2. The investor enters into a contract to sell the property with a qualified Realtor®.

3. The real estate investor identifies three or more replacement properties that they want to purchase that are of equal or greater value.

4. The investor enters into a contract to purchase the replacement real property and closes on those properties within 180 days after the relinquished property is sold.

 

1031 exchange Rules:

Three Property Rule

The investor must identify no more than three properties, regardless of their value. The three property rule is one of the most well-known rules associated with 1031 exchanges. Under this rule, investors are limited to identifying no more than three like kind properties, regardless of their value.

There are two exceptions to the three property rule:

 

1. The 95% Exception: You can identify more than three properties, as long as you purchase 95% or more of the total fair market value of all identified properties.
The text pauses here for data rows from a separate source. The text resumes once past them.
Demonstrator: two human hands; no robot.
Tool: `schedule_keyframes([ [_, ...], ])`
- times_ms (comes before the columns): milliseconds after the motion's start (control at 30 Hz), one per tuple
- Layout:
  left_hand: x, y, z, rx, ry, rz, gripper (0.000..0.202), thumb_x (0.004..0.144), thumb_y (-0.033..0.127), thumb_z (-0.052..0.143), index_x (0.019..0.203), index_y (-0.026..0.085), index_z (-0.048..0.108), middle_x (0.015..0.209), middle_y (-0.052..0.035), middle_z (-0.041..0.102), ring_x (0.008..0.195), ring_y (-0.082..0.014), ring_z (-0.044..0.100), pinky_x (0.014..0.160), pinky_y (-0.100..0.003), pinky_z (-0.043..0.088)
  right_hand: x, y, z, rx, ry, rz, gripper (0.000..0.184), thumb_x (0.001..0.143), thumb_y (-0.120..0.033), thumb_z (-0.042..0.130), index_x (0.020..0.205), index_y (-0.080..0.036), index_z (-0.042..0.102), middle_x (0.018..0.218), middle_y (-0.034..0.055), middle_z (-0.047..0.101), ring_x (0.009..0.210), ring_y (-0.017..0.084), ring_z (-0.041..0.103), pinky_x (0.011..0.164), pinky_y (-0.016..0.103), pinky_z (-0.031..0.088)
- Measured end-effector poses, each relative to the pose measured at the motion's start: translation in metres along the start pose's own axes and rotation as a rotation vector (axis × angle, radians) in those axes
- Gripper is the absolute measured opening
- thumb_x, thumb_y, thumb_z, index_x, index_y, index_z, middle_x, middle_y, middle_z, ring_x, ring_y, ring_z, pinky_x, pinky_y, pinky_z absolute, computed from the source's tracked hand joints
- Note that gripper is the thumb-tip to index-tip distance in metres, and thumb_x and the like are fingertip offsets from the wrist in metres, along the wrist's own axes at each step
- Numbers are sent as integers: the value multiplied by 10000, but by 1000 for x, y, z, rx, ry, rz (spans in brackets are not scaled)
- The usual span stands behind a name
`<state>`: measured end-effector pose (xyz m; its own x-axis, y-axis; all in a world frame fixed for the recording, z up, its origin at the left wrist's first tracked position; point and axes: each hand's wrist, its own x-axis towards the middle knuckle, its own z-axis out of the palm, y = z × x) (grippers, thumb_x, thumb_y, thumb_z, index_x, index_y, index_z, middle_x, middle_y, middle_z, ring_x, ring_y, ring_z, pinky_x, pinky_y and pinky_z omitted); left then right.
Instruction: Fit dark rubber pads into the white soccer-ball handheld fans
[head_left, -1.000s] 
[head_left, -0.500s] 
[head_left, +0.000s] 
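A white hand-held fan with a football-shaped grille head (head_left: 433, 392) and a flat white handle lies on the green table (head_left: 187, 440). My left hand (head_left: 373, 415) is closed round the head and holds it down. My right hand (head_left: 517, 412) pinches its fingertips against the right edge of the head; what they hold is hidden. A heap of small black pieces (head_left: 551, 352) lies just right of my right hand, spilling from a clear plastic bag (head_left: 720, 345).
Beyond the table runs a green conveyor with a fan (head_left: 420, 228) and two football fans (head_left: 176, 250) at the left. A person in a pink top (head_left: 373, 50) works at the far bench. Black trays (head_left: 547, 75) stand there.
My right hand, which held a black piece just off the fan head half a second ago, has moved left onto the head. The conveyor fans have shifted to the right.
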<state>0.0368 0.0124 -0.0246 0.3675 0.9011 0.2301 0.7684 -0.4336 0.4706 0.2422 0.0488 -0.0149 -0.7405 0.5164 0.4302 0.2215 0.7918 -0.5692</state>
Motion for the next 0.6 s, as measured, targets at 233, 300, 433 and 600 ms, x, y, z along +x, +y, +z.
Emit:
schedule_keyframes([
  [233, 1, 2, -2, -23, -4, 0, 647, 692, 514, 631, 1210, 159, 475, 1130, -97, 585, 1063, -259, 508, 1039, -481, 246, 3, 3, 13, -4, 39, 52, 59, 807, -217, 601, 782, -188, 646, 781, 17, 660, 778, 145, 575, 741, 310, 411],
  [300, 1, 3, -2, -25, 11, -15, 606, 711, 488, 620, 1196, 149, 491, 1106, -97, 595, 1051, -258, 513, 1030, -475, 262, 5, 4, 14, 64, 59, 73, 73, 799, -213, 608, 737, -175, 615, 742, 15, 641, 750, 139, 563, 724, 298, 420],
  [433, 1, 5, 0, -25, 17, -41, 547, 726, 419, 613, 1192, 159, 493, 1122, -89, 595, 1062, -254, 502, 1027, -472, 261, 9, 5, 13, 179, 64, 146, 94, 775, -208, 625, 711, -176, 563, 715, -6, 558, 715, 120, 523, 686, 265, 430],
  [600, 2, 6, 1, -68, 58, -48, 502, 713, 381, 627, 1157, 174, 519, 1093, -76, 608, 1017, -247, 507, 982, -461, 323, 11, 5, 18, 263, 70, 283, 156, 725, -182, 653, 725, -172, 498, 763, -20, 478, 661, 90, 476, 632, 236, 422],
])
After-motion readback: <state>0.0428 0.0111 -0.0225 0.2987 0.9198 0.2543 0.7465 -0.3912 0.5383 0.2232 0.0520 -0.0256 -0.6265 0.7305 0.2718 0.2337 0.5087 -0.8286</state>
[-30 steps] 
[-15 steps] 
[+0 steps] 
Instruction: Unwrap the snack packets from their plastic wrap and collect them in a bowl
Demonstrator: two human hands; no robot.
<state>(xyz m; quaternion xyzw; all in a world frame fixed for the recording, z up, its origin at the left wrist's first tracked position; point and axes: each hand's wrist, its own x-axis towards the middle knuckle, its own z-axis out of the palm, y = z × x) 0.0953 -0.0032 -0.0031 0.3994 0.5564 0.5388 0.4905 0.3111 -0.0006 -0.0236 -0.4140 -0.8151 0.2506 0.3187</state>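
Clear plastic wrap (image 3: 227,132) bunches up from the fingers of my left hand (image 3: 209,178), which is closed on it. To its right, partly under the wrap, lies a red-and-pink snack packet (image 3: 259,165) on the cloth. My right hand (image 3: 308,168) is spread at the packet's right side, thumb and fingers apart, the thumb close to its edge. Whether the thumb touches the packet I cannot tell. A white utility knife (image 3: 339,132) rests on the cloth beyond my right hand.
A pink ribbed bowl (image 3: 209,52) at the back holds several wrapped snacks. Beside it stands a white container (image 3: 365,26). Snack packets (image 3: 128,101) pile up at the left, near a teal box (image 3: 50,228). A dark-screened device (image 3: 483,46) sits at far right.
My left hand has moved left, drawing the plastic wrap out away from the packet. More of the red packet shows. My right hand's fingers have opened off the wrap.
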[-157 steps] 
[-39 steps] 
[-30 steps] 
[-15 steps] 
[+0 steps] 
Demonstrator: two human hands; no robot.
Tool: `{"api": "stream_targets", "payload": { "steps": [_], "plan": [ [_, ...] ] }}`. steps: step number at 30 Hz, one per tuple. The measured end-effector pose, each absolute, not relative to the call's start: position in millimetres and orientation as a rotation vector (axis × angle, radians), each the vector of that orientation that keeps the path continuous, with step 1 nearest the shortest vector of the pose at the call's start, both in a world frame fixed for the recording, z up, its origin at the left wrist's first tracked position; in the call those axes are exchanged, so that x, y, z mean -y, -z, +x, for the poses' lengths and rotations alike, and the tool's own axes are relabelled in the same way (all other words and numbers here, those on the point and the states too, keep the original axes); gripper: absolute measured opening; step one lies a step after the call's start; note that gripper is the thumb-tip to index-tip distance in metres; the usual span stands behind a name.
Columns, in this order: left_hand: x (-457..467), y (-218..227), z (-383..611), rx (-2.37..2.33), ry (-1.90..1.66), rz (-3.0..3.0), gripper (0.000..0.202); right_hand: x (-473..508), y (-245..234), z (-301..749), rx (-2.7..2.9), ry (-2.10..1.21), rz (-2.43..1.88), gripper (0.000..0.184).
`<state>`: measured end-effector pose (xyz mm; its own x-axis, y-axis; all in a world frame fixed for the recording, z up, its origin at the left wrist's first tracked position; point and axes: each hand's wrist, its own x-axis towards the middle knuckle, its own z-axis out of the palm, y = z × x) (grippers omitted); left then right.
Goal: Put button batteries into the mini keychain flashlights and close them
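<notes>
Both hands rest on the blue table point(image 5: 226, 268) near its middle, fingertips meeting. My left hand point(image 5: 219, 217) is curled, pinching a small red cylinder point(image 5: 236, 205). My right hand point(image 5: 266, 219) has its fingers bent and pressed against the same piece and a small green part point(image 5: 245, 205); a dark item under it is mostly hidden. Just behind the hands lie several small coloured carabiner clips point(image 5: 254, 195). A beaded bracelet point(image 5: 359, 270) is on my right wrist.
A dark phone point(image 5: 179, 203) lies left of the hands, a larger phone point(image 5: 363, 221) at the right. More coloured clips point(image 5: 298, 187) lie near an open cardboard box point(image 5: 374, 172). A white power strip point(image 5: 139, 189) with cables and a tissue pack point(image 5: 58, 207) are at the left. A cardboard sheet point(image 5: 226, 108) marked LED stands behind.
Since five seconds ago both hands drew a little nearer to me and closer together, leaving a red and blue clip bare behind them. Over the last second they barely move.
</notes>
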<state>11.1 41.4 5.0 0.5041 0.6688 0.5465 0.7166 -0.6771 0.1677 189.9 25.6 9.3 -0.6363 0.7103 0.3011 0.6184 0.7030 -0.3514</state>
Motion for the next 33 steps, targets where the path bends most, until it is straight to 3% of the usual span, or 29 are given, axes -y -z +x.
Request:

2. The Unrelated Party Exception: You can identify more than three properties as long as they're not purchased from related parties. A related party is anyone who has a financial relationship with you, such as a family member, business partner, or close friend.

 

If you're thinking about doing a 1031 exchange, it's important to be aware of the three property rule. Straying from the guidelines could expose you to capital gains taxes.

The 45-Day Rule

One of the most important deadlines to be aware of in a 1031 exchange is the 45-day rule. This rule states that, after selling the relinquished property, the investor must identify replacement property within 45 days.

 

The identification of the replacement property must be made in writing and delivered to the qualified intermediary no later than midnight on the 45th day. The written identification must include all of the following:

 

1. A description of each property identified

2. The address or legal description of each property identified

3. The name of each seller of the property identified

The 180-Day Rule

The final deadline to be aware of in a 1031 exchange is the 180-day rule. This rule states that, after selling the relinquished property, the investor must close on their replacement property within 180 days.

 

There are two exceptions to the 180-day rule:

 

1. The extension for completion of construction: If you're exchanging into a property that's being constructed, you have up to 540 days from the date you sell the relinquished property to complete the exchange.

2. The Reverse Exchange: In a reverse exchange, the investor purchases the replacement property before selling the relinquished property. In this case, the investor has up to 365 days from the date they purchase the replacement property to sell the relinquished property.

 

What happens if I don't complete my 1031 exchange within the deadlines?

 

If you don't complete your 1031 exchange within the deadlines, you will be responsible for paying capital gains taxes on the entire amount of your sale.